Work request
Report every line of the data that includes "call".
Top of Exercise data
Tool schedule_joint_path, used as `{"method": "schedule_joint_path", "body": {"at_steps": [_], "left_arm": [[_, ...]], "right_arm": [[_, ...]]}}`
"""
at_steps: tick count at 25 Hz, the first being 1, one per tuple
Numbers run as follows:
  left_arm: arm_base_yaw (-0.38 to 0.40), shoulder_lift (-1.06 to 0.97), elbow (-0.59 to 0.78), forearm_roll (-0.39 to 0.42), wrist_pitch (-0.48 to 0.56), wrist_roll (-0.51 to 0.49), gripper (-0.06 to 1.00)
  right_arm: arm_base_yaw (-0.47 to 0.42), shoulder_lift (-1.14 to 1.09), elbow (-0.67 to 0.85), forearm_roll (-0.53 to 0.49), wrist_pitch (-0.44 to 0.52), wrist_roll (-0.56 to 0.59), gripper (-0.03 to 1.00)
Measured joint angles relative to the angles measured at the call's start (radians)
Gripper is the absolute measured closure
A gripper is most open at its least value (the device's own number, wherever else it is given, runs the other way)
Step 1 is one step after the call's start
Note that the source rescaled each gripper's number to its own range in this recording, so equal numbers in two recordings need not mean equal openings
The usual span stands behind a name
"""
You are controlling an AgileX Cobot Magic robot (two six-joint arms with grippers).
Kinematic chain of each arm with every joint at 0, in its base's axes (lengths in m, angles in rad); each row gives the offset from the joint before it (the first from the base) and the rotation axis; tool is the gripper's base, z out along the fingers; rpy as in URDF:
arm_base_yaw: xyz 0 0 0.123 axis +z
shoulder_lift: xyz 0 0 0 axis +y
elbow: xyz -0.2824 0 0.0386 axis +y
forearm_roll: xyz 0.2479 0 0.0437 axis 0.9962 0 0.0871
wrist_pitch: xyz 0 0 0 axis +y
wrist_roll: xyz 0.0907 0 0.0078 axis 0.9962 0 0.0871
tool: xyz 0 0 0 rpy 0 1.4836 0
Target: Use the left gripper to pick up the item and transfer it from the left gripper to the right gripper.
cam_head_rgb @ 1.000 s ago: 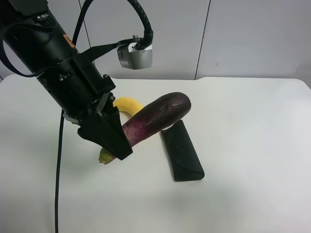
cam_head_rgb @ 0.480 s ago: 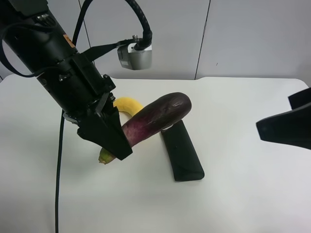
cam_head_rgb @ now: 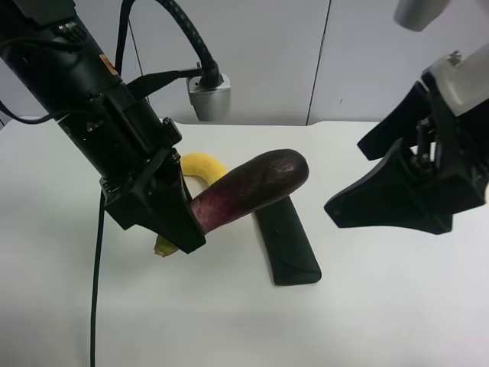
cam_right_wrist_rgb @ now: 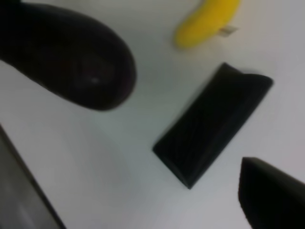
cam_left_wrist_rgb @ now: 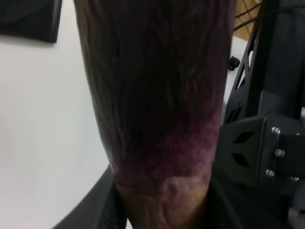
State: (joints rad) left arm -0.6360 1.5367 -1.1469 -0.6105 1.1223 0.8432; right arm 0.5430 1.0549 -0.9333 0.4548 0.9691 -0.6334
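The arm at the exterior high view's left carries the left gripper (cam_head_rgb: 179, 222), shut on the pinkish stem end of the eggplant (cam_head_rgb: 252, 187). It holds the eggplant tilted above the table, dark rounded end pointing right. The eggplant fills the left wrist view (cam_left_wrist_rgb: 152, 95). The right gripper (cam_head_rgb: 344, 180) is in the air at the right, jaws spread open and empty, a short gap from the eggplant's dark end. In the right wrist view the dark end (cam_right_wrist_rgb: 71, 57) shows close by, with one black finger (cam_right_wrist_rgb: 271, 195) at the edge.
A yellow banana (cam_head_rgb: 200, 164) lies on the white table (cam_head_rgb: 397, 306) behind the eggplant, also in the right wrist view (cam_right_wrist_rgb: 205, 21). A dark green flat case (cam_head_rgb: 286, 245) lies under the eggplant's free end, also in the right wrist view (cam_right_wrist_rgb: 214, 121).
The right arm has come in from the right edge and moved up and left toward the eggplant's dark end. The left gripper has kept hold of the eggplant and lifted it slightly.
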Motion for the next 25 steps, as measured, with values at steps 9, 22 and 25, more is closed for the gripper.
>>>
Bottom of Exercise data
Solution to the problem
Measured joint angles relative to the angles measured at the call's start (radians)
Step 1 is one step after the call's start

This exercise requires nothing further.